After three years, the Betis uniforms, which consisted of blue shirts and white short, had grown worn out from so much sweat and washing, so Ramos Asencio arranged for the green and white jerseys of the Irish-Scots club Celtic to arrive from Scotland, which Betis wore for the first time in November 1910, in a friendly match against Betis FC to kick-off the 1910–11 season. To distinguish them, Real Betis wore the green and white as vertical stripes, just as Celtic had originally done, though a few years earlier the Glasgow club had switched to wearing horizontal hoops instead. The First World War broke off the maritime trade between Spain and Scotland, so Betis briefly returned to the original blue jerseys in 1916, but then resumed the green ones in 1919, after the War had ended.

At the time, the figure of the coach as we know it today did not yet exist, so it was the duty of the captain to dictate the tactics to be followed and making up the line-ups for the matches, hence why Ramos Asencio soon began acting as the team's coach, a position that he held for three years, from 1911 until 1914, when he was replaced by Herbert Richard Jones, who had just been named the club's president. When Jones made his debut for Betis in November 1912, Ramos Asencio already was the club's captain and coach.

Under his leadership, Sevilla Balompié won the Copa Seville in 1911 and 1914, then the most important competition contested by Seville clubs, with the winning team claiming a trophy donated by the Seville City Council. In the 1914 final, which took place on 15 February at Balompié's stadium in the Prado de San Sebastián, Ramos Asencio's men drew 1–1 with Sevilla, so the final had to be replayed two weeks later, on 1 March, this time at Sevilla's ground, where Balompié won the title with a 2–1 victory in front of more than 3,000 spectators.

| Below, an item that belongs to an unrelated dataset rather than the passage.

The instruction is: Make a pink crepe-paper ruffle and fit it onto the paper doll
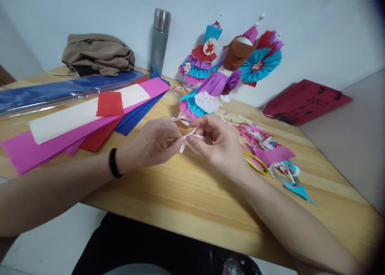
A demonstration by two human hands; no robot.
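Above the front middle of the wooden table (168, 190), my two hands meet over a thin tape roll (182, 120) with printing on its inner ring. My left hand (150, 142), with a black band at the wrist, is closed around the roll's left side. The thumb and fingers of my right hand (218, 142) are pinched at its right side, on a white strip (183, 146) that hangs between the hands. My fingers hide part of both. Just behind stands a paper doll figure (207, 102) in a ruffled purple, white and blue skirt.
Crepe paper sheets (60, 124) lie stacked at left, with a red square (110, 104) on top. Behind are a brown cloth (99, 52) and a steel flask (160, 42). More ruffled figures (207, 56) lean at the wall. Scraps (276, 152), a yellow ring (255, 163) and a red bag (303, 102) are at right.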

However, Balompié was not awarded the trophy by Sevilla, who cited the "dirty play" from Balompié's Carmelo Navarro, which sparked a heated debate between the presidents of both clubs in the Seville press; Ramos Asencio, as the captain, also decided to intervene, writing a latter that was published four days after the match, in which he expressed his indignation at the behavior of his opponents, stating that he was the first to caution Navarro for his "dirty play" during some matches, and that "for my part, the referees of the 24 matches in which I have taken part for Balompié can say that I have never committed a foul, and I also know that the rest of the players have been no less clean than I".

==Later life and death==
Ramos Asencio later moved to Cazalla de la Sierra, where he quickly became one of the driving forces of football in the city, helping to build the first football field in the city in 1917, and then helped establish the city's first club, Cazalla Sporting, in 1921, whose colours are also green and white.

Ramos Asencio died in Cazalla de la Sierra on 11 September 1948, at the age of 62.

==Legacy==
On 16 September 2021, on the occasion of a UEFA Europa League group stage match between Betis and Celtic, the club paid a tribute to Ramos Asencio for having been the one to bring the green and white shirts from Glasgow; his son Ángel Ramos, then 92, watched the match from the presidential box. In recognition of his crucial role in promoting football in Cazalla de la Sierra, the city decided to make a commemorative plaque in his honor, which was unveiled before a CDF Cazalla match in March 2022, during a ceremony that was attended by his son Ángel. A few months later, in November 2022, the fan of Betis made a tifo depicting Ramos Asencio.